_Description of the task:_
Verbatim copy, images omitted: return the full listing.

_Supplied material:_
++++++++++++++++++++
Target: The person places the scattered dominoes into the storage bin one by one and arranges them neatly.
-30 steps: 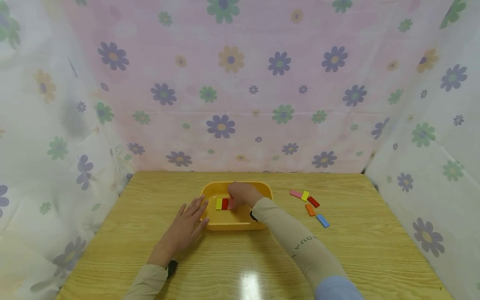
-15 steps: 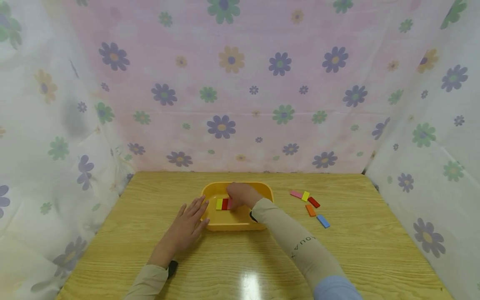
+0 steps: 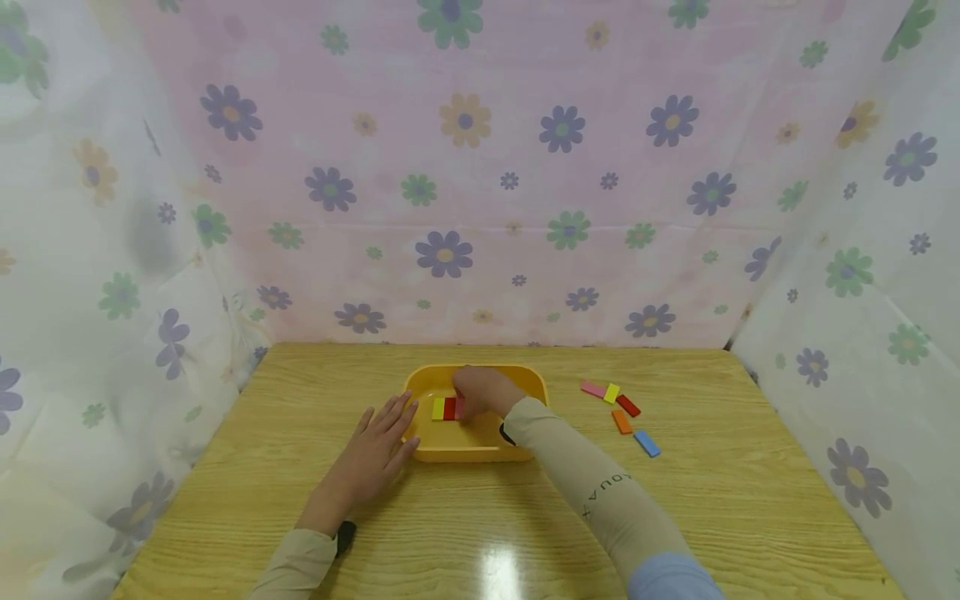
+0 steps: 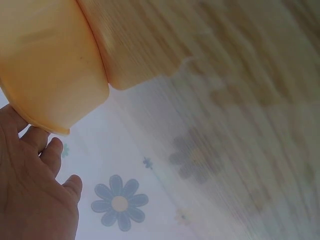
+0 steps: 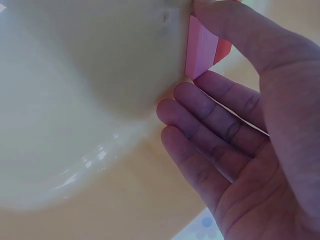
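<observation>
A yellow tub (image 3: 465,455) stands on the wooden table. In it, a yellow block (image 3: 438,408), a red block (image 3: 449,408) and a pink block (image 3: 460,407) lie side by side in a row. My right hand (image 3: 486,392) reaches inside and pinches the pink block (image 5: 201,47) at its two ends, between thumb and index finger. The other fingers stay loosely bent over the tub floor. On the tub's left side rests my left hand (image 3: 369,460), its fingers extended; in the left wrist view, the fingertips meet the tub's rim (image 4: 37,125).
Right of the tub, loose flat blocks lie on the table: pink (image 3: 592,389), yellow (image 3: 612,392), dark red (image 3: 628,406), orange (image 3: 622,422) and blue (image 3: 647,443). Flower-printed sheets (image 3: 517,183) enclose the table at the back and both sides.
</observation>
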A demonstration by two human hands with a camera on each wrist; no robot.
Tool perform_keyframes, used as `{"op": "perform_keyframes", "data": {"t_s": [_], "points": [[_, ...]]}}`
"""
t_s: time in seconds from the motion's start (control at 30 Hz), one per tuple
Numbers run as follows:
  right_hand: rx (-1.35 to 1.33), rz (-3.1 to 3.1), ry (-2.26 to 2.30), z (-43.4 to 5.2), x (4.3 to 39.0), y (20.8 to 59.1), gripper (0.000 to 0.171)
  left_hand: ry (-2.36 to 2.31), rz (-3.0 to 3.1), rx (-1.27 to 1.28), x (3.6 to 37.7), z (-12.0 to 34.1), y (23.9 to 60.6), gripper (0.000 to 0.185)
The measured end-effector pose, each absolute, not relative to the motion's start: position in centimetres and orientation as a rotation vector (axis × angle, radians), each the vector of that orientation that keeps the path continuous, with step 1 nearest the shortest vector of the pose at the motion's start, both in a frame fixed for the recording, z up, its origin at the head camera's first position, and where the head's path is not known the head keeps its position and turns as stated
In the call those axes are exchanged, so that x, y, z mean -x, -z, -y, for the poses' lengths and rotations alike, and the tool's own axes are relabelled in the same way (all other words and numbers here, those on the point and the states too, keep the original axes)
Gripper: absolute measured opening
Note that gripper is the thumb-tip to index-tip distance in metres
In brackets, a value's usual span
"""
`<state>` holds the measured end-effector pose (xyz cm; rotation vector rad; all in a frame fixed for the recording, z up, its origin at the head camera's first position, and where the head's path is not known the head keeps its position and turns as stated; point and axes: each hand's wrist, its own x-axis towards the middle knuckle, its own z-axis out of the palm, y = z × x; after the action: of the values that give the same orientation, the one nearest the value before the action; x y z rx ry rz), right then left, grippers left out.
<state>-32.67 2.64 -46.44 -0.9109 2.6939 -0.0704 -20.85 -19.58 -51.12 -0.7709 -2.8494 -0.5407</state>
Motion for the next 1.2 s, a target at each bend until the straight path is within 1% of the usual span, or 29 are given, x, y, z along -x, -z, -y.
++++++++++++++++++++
_Task answer:_
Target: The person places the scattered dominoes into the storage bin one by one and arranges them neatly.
-30 steps: 
-15 steps: 
+0 steps: 
+0 steps: 
+0 steps: 
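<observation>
A yellow tub (image 3: 465,455) stands on the wooden table. In it, a yellow block (image 3: 438,408), a red block (image 3: 449,408) and a pink block (image 3: 460,407) lie side by side in a row. My right hand (image 3: 486,392) reaches inside and pinches the pink block (image 5: 201,47) at its two ends, between thumb and index finger. The other fingers stay loosely bent over the tub floor. On the tub's left side rests my left hand (image 3: 369,460), its fingers extended; in the left wrist view, the fingertips meet the tub's rim (image 4: 37,125).
Right of the tub, loose flat blocks lie on the table: pink (image 3: 592,389), yellow (image 3: 612,392), dark red (image 3: 628,406), orange (image 3: 622,422) and blue (image 3: 647,443). Flower-printed sheets (image 3: 517,183) enclose the table at the back and both sides.
</observation>
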A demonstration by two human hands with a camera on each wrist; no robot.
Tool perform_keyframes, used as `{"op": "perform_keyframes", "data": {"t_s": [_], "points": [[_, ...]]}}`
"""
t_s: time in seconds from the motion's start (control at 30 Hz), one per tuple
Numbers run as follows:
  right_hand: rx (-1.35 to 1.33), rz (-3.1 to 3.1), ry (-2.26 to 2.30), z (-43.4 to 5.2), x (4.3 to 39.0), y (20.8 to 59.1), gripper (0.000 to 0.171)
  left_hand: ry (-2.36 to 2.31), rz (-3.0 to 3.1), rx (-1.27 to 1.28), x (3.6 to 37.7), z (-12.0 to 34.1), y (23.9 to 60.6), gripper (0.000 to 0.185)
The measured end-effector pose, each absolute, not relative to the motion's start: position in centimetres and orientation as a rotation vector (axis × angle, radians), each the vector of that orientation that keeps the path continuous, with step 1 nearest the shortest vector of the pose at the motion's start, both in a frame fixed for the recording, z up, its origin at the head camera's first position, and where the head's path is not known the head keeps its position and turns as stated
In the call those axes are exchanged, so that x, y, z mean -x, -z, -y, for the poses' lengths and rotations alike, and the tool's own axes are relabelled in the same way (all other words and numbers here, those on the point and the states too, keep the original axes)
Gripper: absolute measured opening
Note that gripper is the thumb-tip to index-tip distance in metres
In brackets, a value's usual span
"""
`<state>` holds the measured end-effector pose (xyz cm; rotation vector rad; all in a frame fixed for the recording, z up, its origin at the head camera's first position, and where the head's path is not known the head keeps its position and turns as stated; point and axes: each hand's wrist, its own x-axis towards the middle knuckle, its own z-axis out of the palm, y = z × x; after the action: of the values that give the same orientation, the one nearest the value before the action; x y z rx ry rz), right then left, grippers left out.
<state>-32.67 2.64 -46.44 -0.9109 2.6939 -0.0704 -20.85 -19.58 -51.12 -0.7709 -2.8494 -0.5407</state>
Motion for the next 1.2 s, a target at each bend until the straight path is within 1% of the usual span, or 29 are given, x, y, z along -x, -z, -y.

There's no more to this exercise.